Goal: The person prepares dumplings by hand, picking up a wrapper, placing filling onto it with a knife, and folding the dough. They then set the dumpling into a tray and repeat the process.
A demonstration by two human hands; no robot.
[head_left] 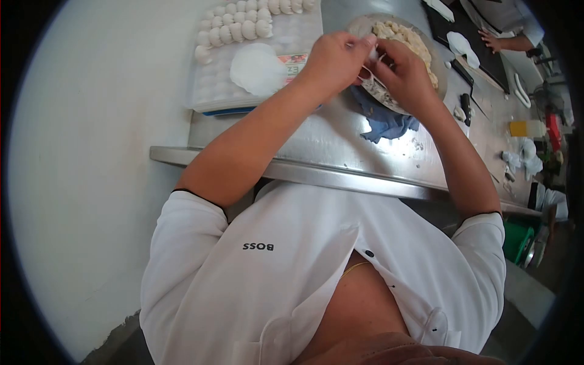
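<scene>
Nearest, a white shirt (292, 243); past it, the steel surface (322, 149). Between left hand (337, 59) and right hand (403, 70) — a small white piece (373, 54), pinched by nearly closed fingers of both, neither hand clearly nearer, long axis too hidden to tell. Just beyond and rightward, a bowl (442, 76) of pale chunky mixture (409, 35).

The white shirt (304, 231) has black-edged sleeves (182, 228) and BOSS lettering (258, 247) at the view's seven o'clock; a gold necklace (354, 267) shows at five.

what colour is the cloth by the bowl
The cloth is dusty blue; head view shows it.
</scene>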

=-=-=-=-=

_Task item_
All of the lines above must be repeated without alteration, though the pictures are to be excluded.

_Result of the exercise_
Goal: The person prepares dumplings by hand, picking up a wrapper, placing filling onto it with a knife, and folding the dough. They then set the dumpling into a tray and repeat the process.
A demonstration by two human hands; no robot.
[head_left] 
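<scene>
Nearest, a white shirt (292, 243); past it, the steel surface (322, 149). Between left hand (337, 59) and right hand (403, 70) — a small white piece (373, 54), pinched by nearly closed fingers of both, neither hand clearly nearer, long axis too hidden to tell. Just beyond and rightward, a bowl (442, 76) of pale chunky mixture (409, 35).

The white shirt (304, 231) has black-edged sleeves (182, 228) and BOSS lettering (258, 247) at the view's seven o'clock; a gold necklace (354, 267) shows at five.

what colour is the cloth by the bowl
The cloth is dusty blue; head view shows it.
</scene>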

That completes the answer.